== Segment start ==
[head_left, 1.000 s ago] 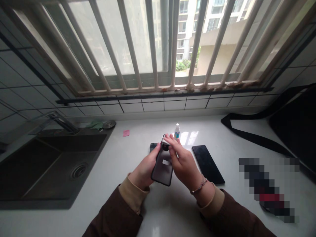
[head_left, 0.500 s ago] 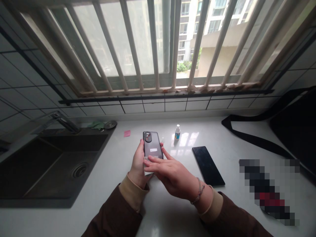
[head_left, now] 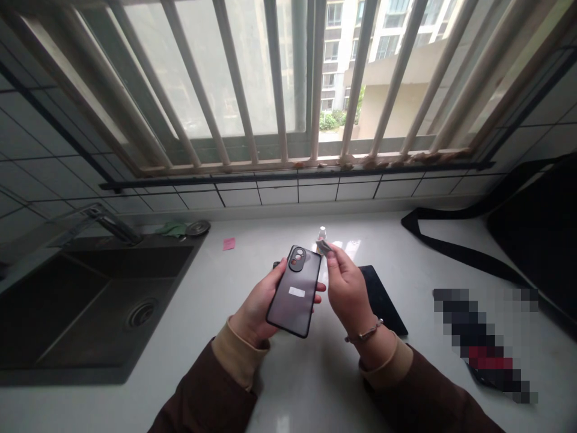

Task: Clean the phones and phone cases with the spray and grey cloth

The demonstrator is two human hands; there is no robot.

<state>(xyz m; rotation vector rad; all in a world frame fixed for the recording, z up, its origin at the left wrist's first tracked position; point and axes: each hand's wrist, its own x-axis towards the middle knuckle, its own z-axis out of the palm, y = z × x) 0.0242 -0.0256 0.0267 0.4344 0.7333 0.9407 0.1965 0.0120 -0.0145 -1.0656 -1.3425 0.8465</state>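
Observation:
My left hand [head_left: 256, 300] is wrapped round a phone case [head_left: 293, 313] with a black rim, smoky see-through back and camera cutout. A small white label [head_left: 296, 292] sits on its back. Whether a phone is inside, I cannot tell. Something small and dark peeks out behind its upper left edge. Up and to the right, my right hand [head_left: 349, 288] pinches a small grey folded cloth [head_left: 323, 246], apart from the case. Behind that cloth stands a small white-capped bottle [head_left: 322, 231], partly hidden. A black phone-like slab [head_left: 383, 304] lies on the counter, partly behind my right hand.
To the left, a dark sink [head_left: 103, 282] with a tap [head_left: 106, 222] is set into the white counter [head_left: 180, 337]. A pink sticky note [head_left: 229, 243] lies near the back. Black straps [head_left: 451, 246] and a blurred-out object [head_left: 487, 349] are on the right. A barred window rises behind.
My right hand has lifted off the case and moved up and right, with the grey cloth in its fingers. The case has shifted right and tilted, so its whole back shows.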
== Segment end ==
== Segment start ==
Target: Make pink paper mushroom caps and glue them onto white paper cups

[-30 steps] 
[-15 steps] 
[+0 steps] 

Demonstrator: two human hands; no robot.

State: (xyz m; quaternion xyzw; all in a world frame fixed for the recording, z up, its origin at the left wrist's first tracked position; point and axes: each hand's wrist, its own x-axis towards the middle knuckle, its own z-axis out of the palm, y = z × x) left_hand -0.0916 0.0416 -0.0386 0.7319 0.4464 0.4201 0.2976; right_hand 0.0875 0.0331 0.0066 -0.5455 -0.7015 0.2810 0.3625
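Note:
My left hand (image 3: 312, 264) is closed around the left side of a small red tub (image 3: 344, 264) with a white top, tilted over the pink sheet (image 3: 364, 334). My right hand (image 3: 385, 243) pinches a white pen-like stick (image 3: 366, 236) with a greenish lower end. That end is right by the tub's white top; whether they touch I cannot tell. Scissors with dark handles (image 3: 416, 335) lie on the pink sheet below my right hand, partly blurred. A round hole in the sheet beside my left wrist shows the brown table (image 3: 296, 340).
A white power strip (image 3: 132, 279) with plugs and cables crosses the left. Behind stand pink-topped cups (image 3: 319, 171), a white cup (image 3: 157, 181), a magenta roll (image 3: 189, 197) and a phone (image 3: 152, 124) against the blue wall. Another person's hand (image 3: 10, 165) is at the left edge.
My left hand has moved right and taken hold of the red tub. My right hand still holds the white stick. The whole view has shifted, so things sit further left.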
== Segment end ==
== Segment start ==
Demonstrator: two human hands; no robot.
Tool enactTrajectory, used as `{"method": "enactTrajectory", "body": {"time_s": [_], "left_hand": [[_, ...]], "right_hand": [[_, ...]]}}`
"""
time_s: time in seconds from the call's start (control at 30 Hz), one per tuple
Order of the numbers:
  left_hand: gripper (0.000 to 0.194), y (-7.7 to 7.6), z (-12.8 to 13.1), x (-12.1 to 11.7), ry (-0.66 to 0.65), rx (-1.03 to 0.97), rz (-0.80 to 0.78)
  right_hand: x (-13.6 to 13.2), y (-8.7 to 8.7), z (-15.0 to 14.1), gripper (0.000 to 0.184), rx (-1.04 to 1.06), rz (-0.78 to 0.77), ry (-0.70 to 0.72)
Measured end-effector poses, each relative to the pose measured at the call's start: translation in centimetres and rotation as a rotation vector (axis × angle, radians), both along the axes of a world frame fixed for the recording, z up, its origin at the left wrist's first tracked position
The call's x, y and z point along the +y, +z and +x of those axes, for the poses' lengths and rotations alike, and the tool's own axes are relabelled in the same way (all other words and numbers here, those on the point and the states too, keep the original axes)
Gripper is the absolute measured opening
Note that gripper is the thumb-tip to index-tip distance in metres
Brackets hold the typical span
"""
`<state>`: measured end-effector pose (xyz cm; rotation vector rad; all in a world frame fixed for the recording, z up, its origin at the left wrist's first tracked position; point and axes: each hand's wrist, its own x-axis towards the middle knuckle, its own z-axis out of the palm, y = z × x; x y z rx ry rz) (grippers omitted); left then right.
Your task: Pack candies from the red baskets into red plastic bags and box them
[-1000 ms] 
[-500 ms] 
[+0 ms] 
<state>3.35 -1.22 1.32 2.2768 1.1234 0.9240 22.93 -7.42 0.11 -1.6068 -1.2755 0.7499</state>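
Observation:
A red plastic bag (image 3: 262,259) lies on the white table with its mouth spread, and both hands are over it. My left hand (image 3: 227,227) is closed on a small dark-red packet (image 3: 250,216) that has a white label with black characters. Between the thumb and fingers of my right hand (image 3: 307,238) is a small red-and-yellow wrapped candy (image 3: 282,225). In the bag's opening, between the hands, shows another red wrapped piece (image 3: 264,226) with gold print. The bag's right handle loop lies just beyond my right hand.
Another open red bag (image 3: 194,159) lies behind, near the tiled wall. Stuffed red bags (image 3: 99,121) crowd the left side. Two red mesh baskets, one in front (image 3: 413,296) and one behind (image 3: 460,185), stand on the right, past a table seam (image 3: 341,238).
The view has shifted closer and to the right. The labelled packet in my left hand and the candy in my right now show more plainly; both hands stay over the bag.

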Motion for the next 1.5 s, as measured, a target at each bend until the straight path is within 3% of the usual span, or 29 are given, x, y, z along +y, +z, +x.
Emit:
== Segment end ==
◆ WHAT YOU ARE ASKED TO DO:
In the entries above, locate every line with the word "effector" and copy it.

◆ EXERCISE OUTPUT:
Measured end-effector poses, each relative to the pose measured at the call's start: translation in centimetres and rotation as a rotation vector (axis × angle, radians), both along the axes of a world frame fixed for the recording, z up, its origin at the left wrist's first tracked position
`<state>`: measured end-effector pose (xyz cm; rotation vector rad; all in a world frame fixed for the recording, z up, its origin at the left wrist's first tracked position; point and axes: each hand's wrist, its own x-axis towards the middle knuckle, its own z-axis out of the palm, y = z × x; x y z rx ry rz) (grippers omitted); left then right.

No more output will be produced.